**Work to complete**
In the entries below, find each line with the word "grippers" and pull it out.
- - -
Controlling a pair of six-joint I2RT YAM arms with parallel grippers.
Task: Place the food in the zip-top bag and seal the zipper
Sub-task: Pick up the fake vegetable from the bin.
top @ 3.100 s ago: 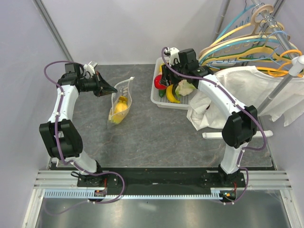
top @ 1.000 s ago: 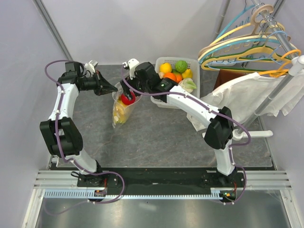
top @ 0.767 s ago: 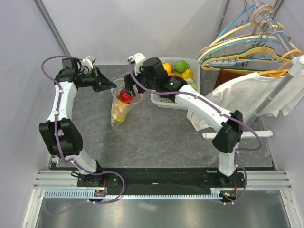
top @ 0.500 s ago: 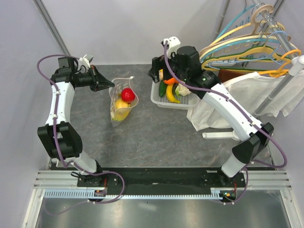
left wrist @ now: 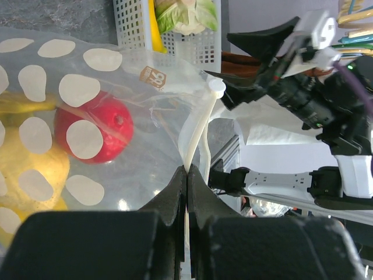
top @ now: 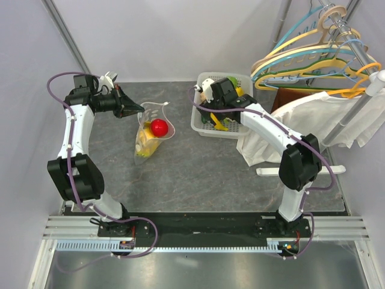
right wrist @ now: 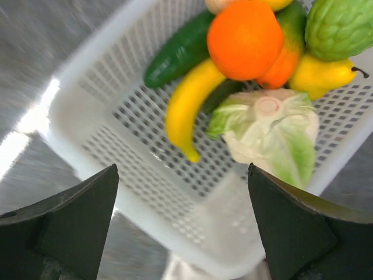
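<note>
Near edge: both arm bases side by side, grey table (top: 198, 174) ahead of them.

Mid-table, left of centre: the zip-top bag (top: 149, 133) lies on the table, clear with pale dots. Inside it I see a red fruit (top: 158, 127) towards the far end and yellow pieces (top: 144, 146) nearer to me. The bag's mouth end points far-left.

At that end, the left gripper (top: 129, 110) is clamped narrow. In the wrist view its fingertips (left wrist: 180, 181) are pressed together on the white zipper (left wrist: 199, 131) strip, which runs up and away from the pinch. The red fruit shows through the film just left of the pinch, with yellow below it.

Right of the bag and a little farther: the white basket (top: 198, 124), well apart from the bag. The right gripper (top: 207, 99) hangs over its left side. I read it as spread wide with nothing between the fingers. The wrist view looks straight down between them at the food left there:
- banana (right wrist: 183, 108), lying on the basket floor
- dark green cucumber (right wrist: 178, 49), just beside it
- orange (right wrist: 245, 38), on top of the pile
- pale leafy piece (right wrist: 271, 131), touching the banana's right side
- bumpy green fruit (right wrist: 338, 26)
- yellow fruit (right wrist: 323, 76)

Right side: a white garment (top: 313, 114) draped beside the basket. Coloured hangers (top: 307, 54) on a rail at the far right.
</note>
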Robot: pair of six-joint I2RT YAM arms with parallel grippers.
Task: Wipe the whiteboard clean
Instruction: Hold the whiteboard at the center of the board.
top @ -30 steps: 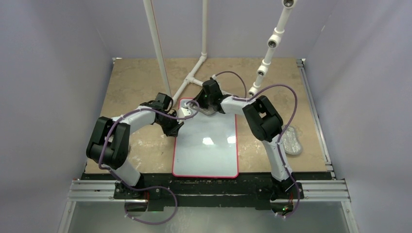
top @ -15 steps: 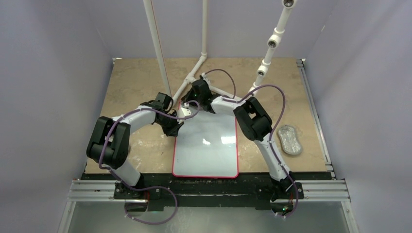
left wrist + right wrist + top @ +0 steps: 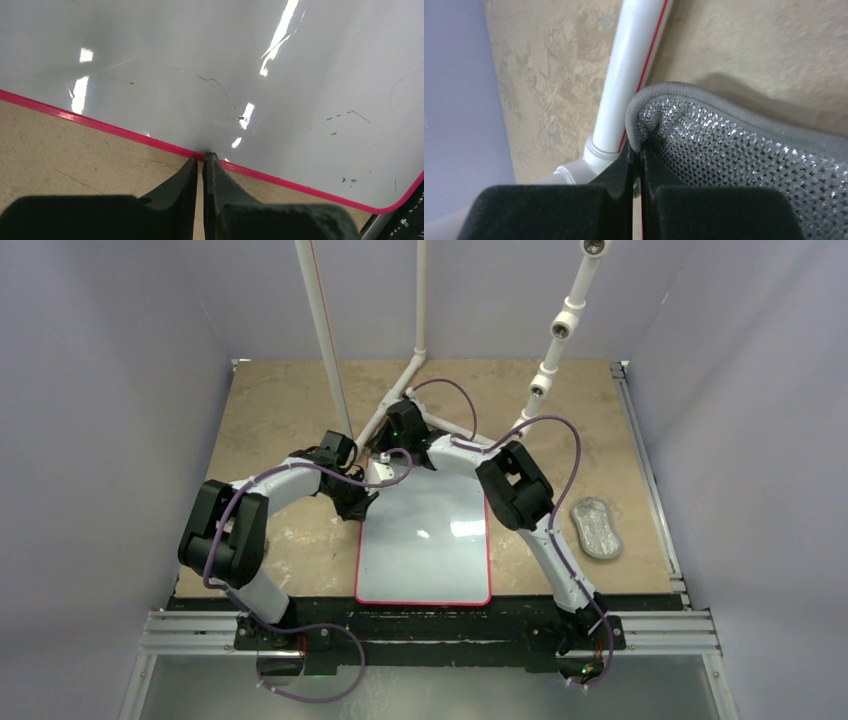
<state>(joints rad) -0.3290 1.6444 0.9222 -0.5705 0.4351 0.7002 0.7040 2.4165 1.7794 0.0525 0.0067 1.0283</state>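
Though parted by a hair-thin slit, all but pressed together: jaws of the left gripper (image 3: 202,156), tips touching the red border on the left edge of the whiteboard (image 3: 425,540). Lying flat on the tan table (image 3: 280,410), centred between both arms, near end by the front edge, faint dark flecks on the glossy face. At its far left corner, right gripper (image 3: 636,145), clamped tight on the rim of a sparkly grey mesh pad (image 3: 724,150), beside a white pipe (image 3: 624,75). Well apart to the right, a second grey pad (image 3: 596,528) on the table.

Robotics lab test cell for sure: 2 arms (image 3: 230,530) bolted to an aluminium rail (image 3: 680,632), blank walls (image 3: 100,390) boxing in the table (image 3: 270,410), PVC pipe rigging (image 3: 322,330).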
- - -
**Answer for the task**
Controlling a pair of six-joint I2RT YAM arms with parallel grippers.
Robot: pair of six-joint I2RT YAM arms with parallel grippers.

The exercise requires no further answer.